_What this task involves:_
Everything from the line with "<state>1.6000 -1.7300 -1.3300" through the final line below should be copied out exactly, and nothing else should appear.

================

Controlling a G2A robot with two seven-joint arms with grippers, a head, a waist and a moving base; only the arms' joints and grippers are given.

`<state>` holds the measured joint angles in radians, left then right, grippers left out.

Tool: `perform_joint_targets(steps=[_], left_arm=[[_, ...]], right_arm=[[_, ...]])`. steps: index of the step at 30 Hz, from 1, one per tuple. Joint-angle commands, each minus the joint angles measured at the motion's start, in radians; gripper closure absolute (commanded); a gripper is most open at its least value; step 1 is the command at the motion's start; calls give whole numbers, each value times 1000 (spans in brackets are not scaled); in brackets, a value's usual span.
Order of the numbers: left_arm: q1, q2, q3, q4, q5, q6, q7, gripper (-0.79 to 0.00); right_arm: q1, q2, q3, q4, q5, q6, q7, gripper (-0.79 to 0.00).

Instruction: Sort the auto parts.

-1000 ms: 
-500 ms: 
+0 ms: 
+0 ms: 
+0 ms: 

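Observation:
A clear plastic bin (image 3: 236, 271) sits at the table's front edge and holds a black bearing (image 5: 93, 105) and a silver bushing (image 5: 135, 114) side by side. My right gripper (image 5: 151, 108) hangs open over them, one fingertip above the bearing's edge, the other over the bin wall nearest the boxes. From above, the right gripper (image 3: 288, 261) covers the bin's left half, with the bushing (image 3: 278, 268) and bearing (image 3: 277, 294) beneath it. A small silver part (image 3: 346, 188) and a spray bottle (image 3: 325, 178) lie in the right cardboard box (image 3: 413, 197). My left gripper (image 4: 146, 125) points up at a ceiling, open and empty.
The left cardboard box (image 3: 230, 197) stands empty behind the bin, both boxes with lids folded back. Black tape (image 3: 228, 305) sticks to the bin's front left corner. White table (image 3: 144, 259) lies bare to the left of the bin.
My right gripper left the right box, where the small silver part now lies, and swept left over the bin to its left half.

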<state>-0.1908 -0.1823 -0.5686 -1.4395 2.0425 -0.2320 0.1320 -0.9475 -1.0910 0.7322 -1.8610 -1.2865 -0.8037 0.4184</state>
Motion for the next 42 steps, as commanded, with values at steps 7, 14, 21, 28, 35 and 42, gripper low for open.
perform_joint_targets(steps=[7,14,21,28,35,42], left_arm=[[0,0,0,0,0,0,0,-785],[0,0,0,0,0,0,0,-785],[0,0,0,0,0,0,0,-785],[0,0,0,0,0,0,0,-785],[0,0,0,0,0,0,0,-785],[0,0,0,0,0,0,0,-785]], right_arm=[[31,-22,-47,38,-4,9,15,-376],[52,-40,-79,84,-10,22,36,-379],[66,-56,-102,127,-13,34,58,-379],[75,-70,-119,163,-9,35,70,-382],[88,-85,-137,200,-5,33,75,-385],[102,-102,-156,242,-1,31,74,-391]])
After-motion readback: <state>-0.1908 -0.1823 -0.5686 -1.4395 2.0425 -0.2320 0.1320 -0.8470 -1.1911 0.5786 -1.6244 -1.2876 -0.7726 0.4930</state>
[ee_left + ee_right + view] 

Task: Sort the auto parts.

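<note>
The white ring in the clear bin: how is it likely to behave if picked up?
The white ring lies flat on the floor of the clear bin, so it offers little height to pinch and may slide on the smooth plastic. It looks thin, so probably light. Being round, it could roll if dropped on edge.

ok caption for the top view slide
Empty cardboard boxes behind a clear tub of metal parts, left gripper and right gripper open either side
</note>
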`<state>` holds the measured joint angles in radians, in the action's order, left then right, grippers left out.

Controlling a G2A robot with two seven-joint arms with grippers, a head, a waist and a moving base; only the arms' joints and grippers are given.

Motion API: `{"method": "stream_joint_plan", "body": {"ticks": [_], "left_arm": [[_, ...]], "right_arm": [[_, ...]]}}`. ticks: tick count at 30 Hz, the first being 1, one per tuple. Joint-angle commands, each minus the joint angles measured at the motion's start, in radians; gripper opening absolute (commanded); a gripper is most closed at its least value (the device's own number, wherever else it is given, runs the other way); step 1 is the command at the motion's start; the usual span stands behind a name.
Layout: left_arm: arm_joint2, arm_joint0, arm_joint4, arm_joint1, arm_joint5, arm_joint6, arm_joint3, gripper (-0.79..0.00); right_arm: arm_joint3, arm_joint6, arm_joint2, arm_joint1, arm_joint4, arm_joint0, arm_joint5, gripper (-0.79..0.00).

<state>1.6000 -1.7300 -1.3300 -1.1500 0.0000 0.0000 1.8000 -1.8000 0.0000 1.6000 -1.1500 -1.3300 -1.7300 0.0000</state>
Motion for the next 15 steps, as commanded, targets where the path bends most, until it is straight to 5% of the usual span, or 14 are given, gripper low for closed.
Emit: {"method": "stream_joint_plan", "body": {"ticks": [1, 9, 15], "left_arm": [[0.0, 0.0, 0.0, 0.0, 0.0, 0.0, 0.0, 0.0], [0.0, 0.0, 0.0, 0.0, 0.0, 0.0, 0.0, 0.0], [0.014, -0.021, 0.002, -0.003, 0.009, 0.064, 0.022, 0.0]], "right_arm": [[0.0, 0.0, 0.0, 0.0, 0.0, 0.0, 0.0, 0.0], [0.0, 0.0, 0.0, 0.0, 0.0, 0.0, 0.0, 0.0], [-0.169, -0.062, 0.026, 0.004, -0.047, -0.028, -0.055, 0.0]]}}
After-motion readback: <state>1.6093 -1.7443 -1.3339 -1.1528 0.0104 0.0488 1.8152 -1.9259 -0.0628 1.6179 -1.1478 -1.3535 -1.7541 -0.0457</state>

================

_Written reply:_
<state>1.6000 -1.7300 -1.3300 -1.1500 0.0000 0.0000 1.8000 -1.8000 0.0000 1.6000 -1.1500 -1.3300 -1.7300 0.0000</state>
Motion for the next 15 steps, as commanded, targets where the path bends most, until it is straight to 5% of the usual span, or 14 are given, gripper low for closed.
Emit: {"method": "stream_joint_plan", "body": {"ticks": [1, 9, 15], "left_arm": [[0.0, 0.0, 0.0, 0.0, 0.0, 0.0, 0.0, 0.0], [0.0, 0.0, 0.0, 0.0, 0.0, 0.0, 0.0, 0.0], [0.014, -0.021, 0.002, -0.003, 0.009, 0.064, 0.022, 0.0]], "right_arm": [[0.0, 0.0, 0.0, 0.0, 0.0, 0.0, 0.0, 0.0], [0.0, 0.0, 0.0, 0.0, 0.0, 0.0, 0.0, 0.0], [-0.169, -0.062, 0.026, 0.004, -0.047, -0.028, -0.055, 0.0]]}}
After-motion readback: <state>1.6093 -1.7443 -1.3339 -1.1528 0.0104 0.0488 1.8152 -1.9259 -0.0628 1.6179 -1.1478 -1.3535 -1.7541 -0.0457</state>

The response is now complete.